A Day of Eating for Muscle Gain

Here’s what a roughly 3,000-calorie day could look like for a 170-pound person training to build muscle:

Breakfast: Three whole eggs scrambled with cheese, two slices of toast with peanut butter, a banana, and a glass of whole milk. That’s roughly 35 grams of protein and 700+ calories before you leave the house.

Lunch: A large portion of rice with chicken thighs, a drizzle of olive oil, and a side of roasted vegetables. This meal can easily hit 40 grams of protein and 700 to 800 calories.

Afternoon snack: Greek yogurt with granola and honey, or a protein shake blended with oats, a banana, and peanut butter. Either option delivers 30 to 40 grams of protein.

Dinner: Salmon or beef with pasta or potatoes, plus a vegetable. Another 40+ grams of protein and 700 to 800 calories.

Evening snack: Cottage cheese with fruit, or a handful of nuts with a glass of milk. This tops off both your calorie and protein targets for the day.

Using Shakes When Appetite Is the Problem

Many people who struggle to gain weight simply can’t eat enough solid food.
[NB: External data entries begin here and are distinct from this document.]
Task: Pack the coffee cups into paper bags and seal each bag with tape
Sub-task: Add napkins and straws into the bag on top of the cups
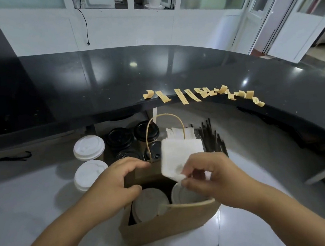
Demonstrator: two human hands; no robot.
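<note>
Grey counter; right grip (207, 176) (pinching) on napkin (179, 157)

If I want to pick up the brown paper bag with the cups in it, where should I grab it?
Probably by the two loop handles. The far handle stands upright above the paper bag, so reach down from above and hook your fingers through it. The near handle lies folded over the white-lidded cups inside, so lift it first. Holding both should keep the bag level.
</note>
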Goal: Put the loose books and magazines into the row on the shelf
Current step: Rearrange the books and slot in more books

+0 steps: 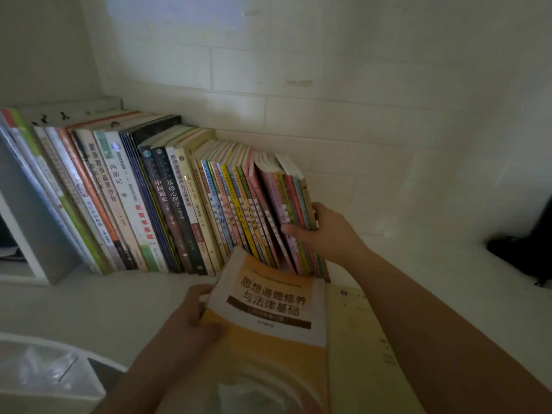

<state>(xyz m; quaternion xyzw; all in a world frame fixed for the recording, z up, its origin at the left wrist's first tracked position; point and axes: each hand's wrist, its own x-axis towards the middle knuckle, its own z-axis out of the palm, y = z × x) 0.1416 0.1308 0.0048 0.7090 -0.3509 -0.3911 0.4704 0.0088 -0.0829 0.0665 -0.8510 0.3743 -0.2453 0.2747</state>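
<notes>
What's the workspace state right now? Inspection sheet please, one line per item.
Surface: white shelf, dimly lit.
Job's things: row of books leaning left; orange and white book pointed at the row; a pale book lying flat to its right.
Clutter: grey file holder at the row's left end; white bin with plastic liner at lower left.
Grips: left hand holds the orange book's left edge; right hand grips the thin books at the row's right end.
Cables: nothing seen.
Surroundings: white tiled wall; dark object at far right, unclear what.
</notes>
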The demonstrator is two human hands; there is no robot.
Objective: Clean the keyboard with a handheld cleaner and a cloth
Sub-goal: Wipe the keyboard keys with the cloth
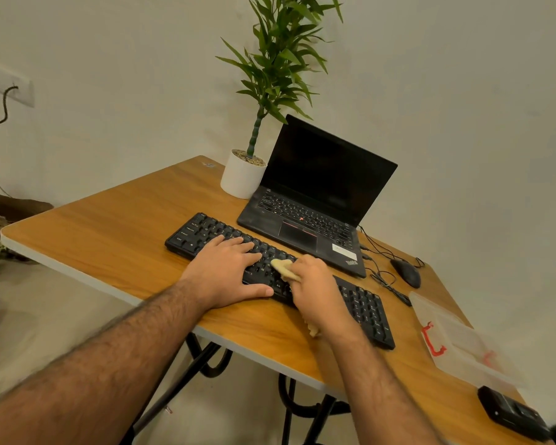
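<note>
The black keyboard (pixel 280 277) lies on the table (pixel 116 232), just in front of the laptop (pixel 315 200). The left hand (pixel 228 271) rests flat on its keys, grip apart; the right hand (pixel 315 290) has its grip clamped on a yellow cloth (pixel 283 268). Hard rubbing could pop a keycap or push the keyboard into the laptop.

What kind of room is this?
Probably a home or office work corner: an open laptop, a separate keyboard and a mouse sit on a wooden desk, with a potted plant by the wall.
</note>
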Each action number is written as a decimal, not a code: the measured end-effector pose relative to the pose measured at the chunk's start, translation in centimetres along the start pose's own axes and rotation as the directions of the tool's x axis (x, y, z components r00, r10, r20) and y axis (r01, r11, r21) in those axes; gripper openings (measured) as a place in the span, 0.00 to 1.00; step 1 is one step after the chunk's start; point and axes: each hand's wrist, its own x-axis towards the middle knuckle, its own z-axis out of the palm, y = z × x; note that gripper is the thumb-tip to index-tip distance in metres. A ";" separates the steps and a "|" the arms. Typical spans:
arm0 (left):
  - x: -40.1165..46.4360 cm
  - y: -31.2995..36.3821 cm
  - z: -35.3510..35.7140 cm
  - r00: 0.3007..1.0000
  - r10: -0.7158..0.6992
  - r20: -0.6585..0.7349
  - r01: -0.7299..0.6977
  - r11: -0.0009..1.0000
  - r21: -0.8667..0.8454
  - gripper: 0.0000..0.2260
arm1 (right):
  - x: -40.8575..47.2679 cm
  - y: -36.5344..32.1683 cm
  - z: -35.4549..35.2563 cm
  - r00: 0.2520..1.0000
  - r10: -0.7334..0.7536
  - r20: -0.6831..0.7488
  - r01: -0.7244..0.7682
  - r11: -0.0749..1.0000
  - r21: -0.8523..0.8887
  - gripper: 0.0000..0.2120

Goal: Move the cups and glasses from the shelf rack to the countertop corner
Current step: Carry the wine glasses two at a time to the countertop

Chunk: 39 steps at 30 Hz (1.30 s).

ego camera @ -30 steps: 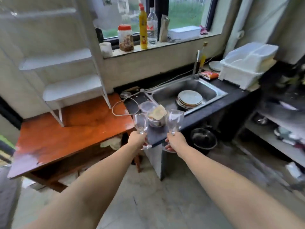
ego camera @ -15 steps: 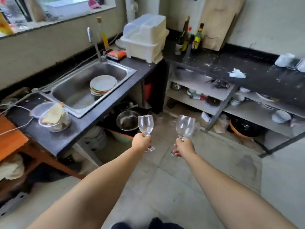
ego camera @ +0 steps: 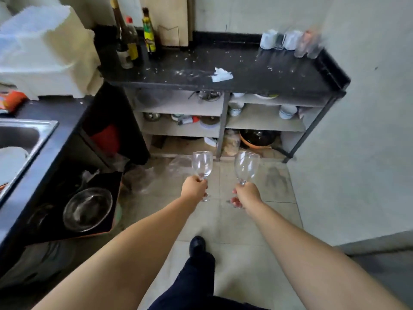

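My leg and shoe: nearest to me, low in the middle, a dark trouser leg (ego camera: 196, 285) and a black shoe (ego camera: 197, 243) on the pale tiled floor (ego camera: 234, 222).
My left grip: my left hand (ego camera: 194, 188) is curled tight round the stem of a clear wine glass (ego camera: 202, 164), held upright over the floor with its bowl above my knuckles.
My right grip: my right hand (ego camera: 247, 194) is curled round the stem of a second clear wine glass (ego camera: 246, 167), also upright, tilted slightly to the right. The two glasses are near each other but apart.
To my left: a dark surface with a steel sink (ego camera: 24, 135); white plates lie in it, blurred. Below it sits a shiny metal bowl (ego camera: 87, 209).
Further left: a white plastic bin (ego camera: 44, 54) stands on that surface beyond the sink.
Ahead: a black surface (ego camera: 257, 72) on a metal frame, speckled with white crumbs, with a crumpled white tissue (ego camera: 221, 74) near its middle.
Under it: shelves (ego camera: 266, 120) holding bowls and small kitchen things, too blurred to name.
Far left of that surface: three bottles (ego camera: 134, 39) stand close together by the wall.
Far right corner: a cluster of cups and glasses (ego camera: 290, 42) stands in the corner of the black surface against the wall, blurred, well apart from the two glasses I am holding.
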 end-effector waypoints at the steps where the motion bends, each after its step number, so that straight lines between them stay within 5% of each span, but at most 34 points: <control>1: 1.2 0.9 0.5 1.000 0.007 0.010 -0.007 1.000 0.000 0.09 | 1.1 -0.9 -0.3 1.000 0.013 -0.011 -0.013 1.000 0.012 0.09; 12: 14.9 16.1 6.8 0.995 0.041 0.094 -0.044 0.999 0.025 0.07 | 14.3 -13.1 -7.8 0.990 0.017 -0.139 0.004 0.989 0.148 0.04; 19: 21.9 24.2 15.2 0.993 0.046 0.113 -0.049 0.998 0.030 0.12 | 24.5 -19.1 -15.8 0.987 -0.034 -0.156 0.051 0.993 0.110 0.05; 27: 28.8 34.4 23.4 0.997 0.051 0.057 -0.048 0.998 -0.050 0.06 | 35.5 -27.0 -25.0 0.991 -0.085 -0.106 0.087 0.996 0.011 0.05; 39: 44.4 45.0 27.9 0.999 0.001 0.037 0.001 0.999 -0.047 0.10 | 51.5 -37.1 -26.9 0.994 -0.089 -0.060 0.086 0.995 -0.044 0.08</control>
Liquid calories are genuinely useful here. Short-term research consistently shows that calories consumed in liquid form are less filling and less likely to cause you to reduce food intake at your next meal compared to the same calories eaten as solid food. That makes shakes an effective strategy for people with small appetites.

A simple high-calorie shake can pack 600 to 1,000 calories into a single drink: blend whole milk or oat milk with a scoop of whey protein, a banana, oats, peanut butter, and a drizzle of honey. Drink it between meals rather than replacing a meal with it, so it adds to your total intake rather than substituting for food you would have eaten anyway.

Timing Your Meals Around Training

Total daily intake matters more than exactly when you eat, but post-workout nutrition does have a measurable effect. Consuming protein and carbohydrates shortly after training speeds up muscle recovery, glycogen replenishment, and fatigue reduction compared to waiting several hours. The traditional “30-minute anabolic window” is probably more like a few hours, but there’s no reason to delay eating after a hard session if you can help it.

A practical approach: eat a balanced meal containing protein and carbs within one to two hours before training, and another within an hour or two after. If you train first thing in the morning on an empty stomach, a post-workout meal becomes more important. If you ate a solid meal an hour before lifting, the urgency drops because those nutrients are still being digested and absorbed.